■ **Exercise**:
The word "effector" marks the lines you need; copy each of them from the data.

+ + + + +

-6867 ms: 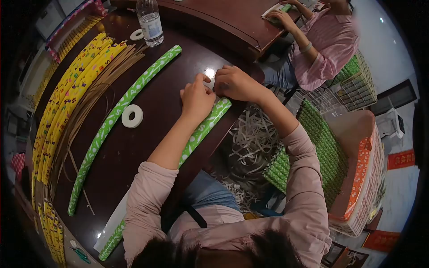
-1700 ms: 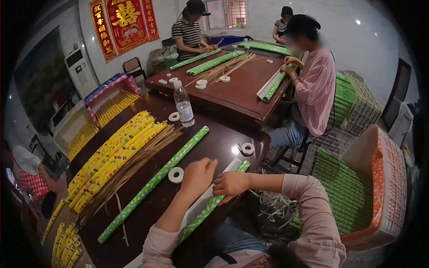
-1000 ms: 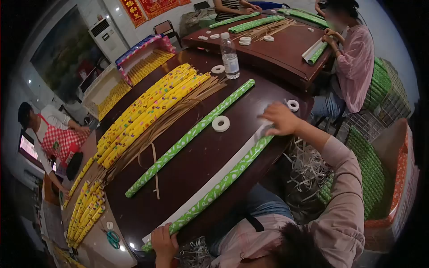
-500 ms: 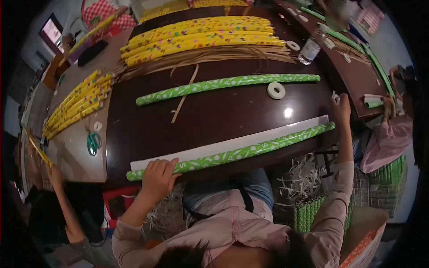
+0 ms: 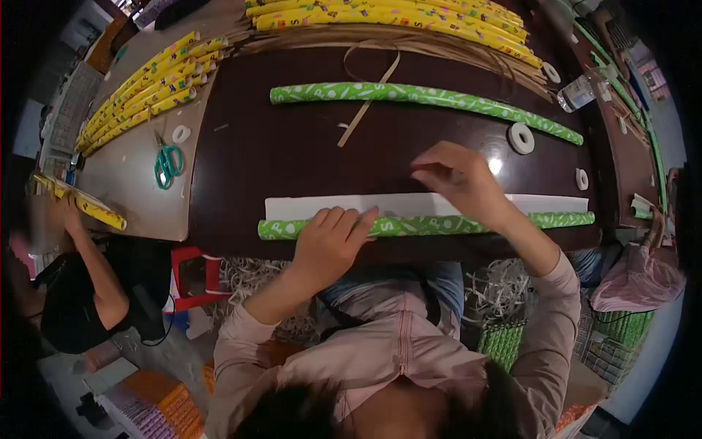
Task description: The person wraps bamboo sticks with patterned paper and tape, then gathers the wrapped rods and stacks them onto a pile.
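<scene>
A green patterned roll (image 5: 409,227) lies along the table's near edge, a white flap of its sheet (image 5: 395,203) spread flat behind it. My left hand (image 5: 329,238) presses on the left part of this roll with curled fingers. Over the flap, right of the middle, my right hand (image 5: 464,183) is raised with thumb and fingertips together; anything between them is too small to tell. Behind, a second green roll (image 5: 424,95) lies across the table. White tape rolls sit at the right, one (image 5: 521,138) beside the second green roll and another (image 5: 581,178) near the table's right end.
Yellow rolls (image 5: 395,18) and brown strips (image 5: 439,45) lie at the back. More yellow rolls (image 5: 146,91) and green scissors (image 5: 168,165) are at the left. A bottle (image 5: 578,94) stands back right. Co-workers' hands (image 5: 69,212) show at both sides, and shredded strips (image 5: 501,293) below the table.
The view has turned from the neighbouring table toward this one. My right hand has come from the table's right end to above the flap. My left hand has shifted right along the green roll.
</scene>
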The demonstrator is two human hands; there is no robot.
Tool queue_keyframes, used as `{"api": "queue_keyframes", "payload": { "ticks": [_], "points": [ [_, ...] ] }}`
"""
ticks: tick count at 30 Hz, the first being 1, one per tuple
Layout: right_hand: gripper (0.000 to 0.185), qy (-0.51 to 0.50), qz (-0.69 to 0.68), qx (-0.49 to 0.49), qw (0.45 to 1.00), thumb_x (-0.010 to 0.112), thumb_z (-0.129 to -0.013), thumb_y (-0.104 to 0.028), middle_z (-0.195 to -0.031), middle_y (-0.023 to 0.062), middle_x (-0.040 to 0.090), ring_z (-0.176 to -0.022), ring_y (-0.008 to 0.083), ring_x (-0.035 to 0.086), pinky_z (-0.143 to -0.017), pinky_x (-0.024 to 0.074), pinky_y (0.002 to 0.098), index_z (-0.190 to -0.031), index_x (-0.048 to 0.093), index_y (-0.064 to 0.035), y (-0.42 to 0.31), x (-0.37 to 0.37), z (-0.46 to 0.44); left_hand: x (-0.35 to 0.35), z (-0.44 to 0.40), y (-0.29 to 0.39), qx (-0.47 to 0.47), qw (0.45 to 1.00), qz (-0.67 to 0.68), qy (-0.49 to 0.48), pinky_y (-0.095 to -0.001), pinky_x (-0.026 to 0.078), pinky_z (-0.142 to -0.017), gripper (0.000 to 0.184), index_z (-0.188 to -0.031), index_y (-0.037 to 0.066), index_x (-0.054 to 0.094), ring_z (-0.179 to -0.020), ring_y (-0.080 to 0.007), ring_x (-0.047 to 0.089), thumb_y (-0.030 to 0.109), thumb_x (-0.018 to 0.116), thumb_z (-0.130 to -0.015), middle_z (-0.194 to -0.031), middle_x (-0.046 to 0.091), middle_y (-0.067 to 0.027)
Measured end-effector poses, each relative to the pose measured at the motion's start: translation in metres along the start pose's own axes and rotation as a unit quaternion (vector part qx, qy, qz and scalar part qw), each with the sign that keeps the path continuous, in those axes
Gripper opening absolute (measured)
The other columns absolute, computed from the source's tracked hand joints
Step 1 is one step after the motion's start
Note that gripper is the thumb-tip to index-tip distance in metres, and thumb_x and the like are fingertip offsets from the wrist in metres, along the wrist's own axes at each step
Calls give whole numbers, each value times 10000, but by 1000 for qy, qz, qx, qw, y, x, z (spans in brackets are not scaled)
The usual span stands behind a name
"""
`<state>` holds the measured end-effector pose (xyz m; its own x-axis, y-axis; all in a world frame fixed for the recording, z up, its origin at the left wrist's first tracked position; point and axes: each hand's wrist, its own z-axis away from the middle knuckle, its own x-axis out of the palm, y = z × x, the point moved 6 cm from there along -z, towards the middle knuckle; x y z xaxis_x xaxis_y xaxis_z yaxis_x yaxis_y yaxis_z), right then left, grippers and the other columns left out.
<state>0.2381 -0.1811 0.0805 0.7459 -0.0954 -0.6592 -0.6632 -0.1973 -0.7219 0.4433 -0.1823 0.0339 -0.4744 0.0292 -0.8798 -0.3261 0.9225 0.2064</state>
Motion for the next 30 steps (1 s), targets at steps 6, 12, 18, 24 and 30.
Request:
{"api": "queue_keyframes", "payload": {
  "ticks": [6, 12, 18, 24, 30],
  "points": [
    [214, -180, 28, -78, 980, 673, -831, -172, -962, 166, 644, -871, 339, 644, -760, 527, 405, -961, 696, -4, -36, 133, -68, 3, 7, 2, -1, 999, -35, 26, -346, 486, -773, 256, -1004, 41, 673, -895, -222, 600, 167, 656, -782, -957, 607, -71],
    [182, -255, 98, -64, 960, 641, -806, -114, -897, 179, 673, -875, 338, 653, -786, 528, 419, -937, 707, -6, -49, 185, -90, 8, 11, -1, -18, 1000, 6, 22, -380, 497, -807, 267, -996, 61, 692, -911, -268, 608, 189, 724, -764, -1011, 629, -102],
    [138, -226, -82, -103, 965, 665, -799, -113, -850, 129, 682, -837, 305, 645, -752, 514, 403, -898, 667, -17, -49, 179, -91, 6, 12, -2, -35, 999, 32, 14, -372, 486, -830, 330, -1034, 54, 679, -954, -237, 602, 307, 682, -823, -1061, 629, -89],
    [140, -254, -184, -32, 949, 685, -810, -101, -821, 118, 673, -824, 259, 620, -816, 469, 371, -924, 649, -30, -40, 183, -93, -15, 38, -20, -83, 996, 19, 6, -409, 446, -898, 299, -1006, 31, 662, -990, -248, 572, 265, 703, -826, -1077, 620, -80],
    [100, -266, -183, -40, 946, 680, -817, -114, -849, 74, 657, -876, 226, 569, -893, 391, 364, -913, 681, -85, -43, 181, -91, -52, 80, -81, -379, 913, -44, 146, -413, 382, -984, 296, -1132, 13, 615, -1068, -255, 556, 112, 682, -862, -1004, 648, -79]
  ]
}}
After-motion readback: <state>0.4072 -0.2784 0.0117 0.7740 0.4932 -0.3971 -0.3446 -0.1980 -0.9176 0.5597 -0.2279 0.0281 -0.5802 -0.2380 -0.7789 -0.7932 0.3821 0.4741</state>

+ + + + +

■ **Result of this task**:
Measured end-effector poses, each relative to the pose measured at the motion's start: translation in metres along the start pose's own axes and rotation as a unit quaternion (vector part qx, qy, qz and scalar part qw), each with the sign that keeps the path continuous, in those axes
`<state>` holds the measured end-effector pose (xyz m; its own x-axis, y-axis; all in a world frame fixed for the recording, z up, its origin at the left wrist's first tracked position; point and axes: each hand's wrist, its own z-axis away from the middle knuckle, its own x-axis out of the palm, y = z × x, the point moved 6 cm from there along -z, towards the middle knuckle; x y z xaxis_x xaxis_y xaxis_z yaxis_x yaxis_y yaxis_z), right then left, grippers and the other columns left out.

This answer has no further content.